Could you set down exactly the lines of the data below, starting at the one that holds "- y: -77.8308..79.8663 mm" and ending at the one that holds "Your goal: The", both included, and only those?

Information shown:
——
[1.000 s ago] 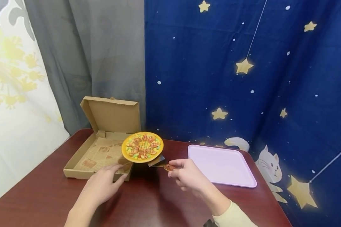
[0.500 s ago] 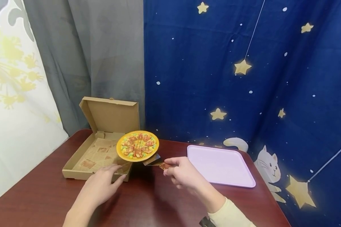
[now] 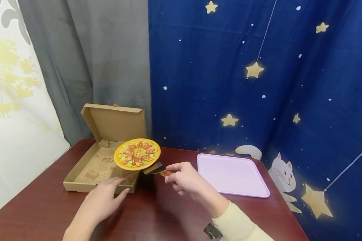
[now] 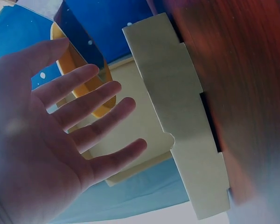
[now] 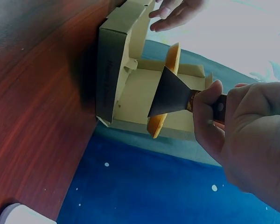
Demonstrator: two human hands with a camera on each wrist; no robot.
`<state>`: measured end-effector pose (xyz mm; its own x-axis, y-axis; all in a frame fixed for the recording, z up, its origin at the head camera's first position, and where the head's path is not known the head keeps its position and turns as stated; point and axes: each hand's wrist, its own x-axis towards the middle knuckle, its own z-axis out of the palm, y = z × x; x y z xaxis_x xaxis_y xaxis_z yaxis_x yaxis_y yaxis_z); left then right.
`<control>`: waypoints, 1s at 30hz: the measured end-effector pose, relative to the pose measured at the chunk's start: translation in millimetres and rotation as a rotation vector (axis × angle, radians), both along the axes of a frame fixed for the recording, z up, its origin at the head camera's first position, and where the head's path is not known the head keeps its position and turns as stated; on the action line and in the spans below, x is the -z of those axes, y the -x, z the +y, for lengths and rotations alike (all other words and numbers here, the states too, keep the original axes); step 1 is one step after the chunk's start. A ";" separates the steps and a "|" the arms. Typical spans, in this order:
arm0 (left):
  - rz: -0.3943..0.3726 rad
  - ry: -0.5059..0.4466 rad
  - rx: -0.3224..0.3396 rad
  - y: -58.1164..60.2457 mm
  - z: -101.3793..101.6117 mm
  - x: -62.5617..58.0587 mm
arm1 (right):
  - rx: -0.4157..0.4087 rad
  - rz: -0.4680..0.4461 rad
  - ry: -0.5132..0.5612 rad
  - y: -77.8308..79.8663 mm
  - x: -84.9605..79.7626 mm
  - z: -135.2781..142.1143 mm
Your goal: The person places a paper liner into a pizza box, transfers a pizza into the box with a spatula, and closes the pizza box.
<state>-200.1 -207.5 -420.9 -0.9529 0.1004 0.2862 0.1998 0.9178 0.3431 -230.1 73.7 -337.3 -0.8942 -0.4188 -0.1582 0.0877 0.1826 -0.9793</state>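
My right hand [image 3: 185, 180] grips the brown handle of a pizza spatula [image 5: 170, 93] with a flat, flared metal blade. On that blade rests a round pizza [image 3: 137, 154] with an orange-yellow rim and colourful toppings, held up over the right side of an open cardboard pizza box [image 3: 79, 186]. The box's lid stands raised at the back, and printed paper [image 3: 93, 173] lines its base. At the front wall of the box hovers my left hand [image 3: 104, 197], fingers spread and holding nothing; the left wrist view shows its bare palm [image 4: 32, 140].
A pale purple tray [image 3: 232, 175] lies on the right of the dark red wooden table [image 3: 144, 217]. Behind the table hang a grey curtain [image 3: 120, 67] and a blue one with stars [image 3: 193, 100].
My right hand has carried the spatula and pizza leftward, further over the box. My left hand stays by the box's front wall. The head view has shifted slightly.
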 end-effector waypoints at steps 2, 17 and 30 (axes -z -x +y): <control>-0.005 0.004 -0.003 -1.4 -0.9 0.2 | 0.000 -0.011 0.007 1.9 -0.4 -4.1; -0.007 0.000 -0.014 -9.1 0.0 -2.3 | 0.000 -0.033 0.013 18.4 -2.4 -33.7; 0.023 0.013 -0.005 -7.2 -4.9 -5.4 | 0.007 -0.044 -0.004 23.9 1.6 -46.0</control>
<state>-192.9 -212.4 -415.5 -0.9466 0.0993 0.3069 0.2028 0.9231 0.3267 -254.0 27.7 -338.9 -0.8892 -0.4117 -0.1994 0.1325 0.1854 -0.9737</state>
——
Answer section:
  - y: -77.8308..79.8663 mm
  - x: -84.9605..79.7626 mm
  - z: -135.2781..142.1143 mm
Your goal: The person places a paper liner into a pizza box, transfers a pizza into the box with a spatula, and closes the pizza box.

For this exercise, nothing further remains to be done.